Chronique de Scarlett
Traduction : René Solis
Résumé : Si une des grandes questions de la
littérature est comment “tuer” le père, que faire quand son propre père a
été le bras droit de l’un des plus grands assassins du pays ? Larry arrive à Medellín douze ans après la disparition de son père,
un mafieux proche de Pablo Escobar. À son arrivée, ce n’est pas sa mère,
l’ex-Miss Medellín, qui l’attend, mais Pedro, son ami d’enfance, qui
vient le chercher pour le plonger dans l’Alborada, une fête populaire de
pétards, de feux d’artifice et d’alcool où tous perdent la tête. Larry
retrouve son passé familial et une ville encore marquée par l’époque la
plus sombre de l’histoire du pays. Il ne pense qu’à fuir son enfance
étrange liée au monde de la drogue. Mais il cherche aussi une jeune
fille en pleurs rencontrée dans l’avion et dont il est tombé amoureux. Entrecroisant des plans différents, Jorge Franco, étonnant de
maîtrise narrative, fait le portrait de la génération des enfants du
narcotrafic, qui sont de fait les victimes de leurs pères, et nous
interroge sur l’importance de la mémoire pour que l’histoire ne se
répète pas. Une construction impeccable et des personnages ambigus et captivants :
un roman qui ne vous laisse aucune trêve et qu’on dévore, fasciné.
Chronique :
"Au
fond, on aperçoit Medellin, entre misère et grandeur. Le paysage reste
émouvant. Avec tout ce qui a changé, tout ce qui a été perdu, et parce que ce
creux entre les montagnes, cette fourmilière où l’on ne compte plus les mort et
les bannis et qui nous a tous marqués est toujours debout, plus solide même… "
Un homme prend l’avion en Europe ,
destination la Colombie. Cet homme c’est Larry, il retourne à Medellin après 12
ans d’absence. Il va rejoindre son passé, retrouver sa famille. Dans l’avion,
une jeune femme en pleurs, Charlie. Elle vient d’apprendre la mort de son père
et elle boit. Des destins croisés, des instantanés de chagrin partagés dans un
avion, et Larry et son passé, son présent et son avenir, le tout tissant une
toile sur fond de liesse colombienne où l’absent qu’est son père ressort en
technicolor.
Dans Le ciel à bout portant de Jorge Franco on suit les pas de
Larry qui le conduisent d’un passé
émotionnellement puissant et éprouvant à un présent nostalgique et si différent
parce que rien ne dure.
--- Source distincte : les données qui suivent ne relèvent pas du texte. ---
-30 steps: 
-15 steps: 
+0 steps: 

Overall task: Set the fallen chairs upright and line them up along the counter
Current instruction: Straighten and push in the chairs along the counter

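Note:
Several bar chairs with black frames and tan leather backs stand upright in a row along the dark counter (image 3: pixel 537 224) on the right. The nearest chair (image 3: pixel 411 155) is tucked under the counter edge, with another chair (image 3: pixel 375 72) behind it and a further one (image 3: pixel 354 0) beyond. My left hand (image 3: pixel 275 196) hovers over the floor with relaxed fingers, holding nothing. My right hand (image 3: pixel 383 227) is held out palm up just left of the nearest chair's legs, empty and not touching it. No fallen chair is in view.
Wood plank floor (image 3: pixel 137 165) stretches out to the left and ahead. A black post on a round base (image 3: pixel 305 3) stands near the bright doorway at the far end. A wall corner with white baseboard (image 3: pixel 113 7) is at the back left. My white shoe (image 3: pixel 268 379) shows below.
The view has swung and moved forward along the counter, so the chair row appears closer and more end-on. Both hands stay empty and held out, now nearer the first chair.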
Un présent où il retrouve son frère Julio fan de nature
et d’espaces et sa mère ancienne reine de beauté un peu hystérique et
dramatique et bien sur l’ombre de Libardo son père fidèle lieutenant d'Escobar.
Ce roman est une histoire
douce-amère parlant d’enfants marqués par les narcos de Medellin, d’adultes
marqués par un père disparu, d’adultes nostalgiques mais aussi tiraillés entre
le manque que ce père a créé et le soulagement que sa disparition a aussi
engendré. Ce livre parle aussi d’une histoire de Medellin, celle de l’après
Escobar.
J’ai aimé m’imprégner de
l’Alborada cette fiesta colombienne bruyante et colorée. J’ai aimé observer
Larry, sa famille. J’ai ressenti l’incroyable impact que le nom d’Escobar
représentait. J’ai regardé attendrie les échanges entre Larry et Charlie dans
cet avion qui les amènent vers leur pays natal. J’ai compris ce que ressentait
Larry envers son père, ses sentiments ambivalents entre amour et détestation,
ce poids que la vie de Libardo a infligé dans les décisions passées et à venir
de sa famille. Quel enfant fait des choix totalement indépendants de son passé,
de sa famille ou de son environnement ?
Le roman de Jorge Franco est un
livre subtil avec des personnages attachants et tout en nuance qui oscillent
entre passé et présent dans une danse menée de main de maître par l’auteur et
qui soulève au-delà de ce récit le sujet
universel de l’héritage. L’héritage
émotionnel irréversible d’une histoire, et de l’Histoire…
J’ai vraiment beaucoup aimé ce livre,
l’auteur m’a emmenée en Colombie à Medellin lors de l’Alborada, j’ai entendu
les cris, les rires et vu les feux d’artifice et dessous les cicatrices et les
souvenirs.
"Le
temps vécu dans cette maison et aussi les années d’absence. Les années
heureuses, celles qui sont passées parce qu’elles devaient passer, les
après-midi morts, les matins mouvementés, les nuits et l’angoisse, la tendresse
et la violence. Tout m’oppresse, me fait mal et me libère."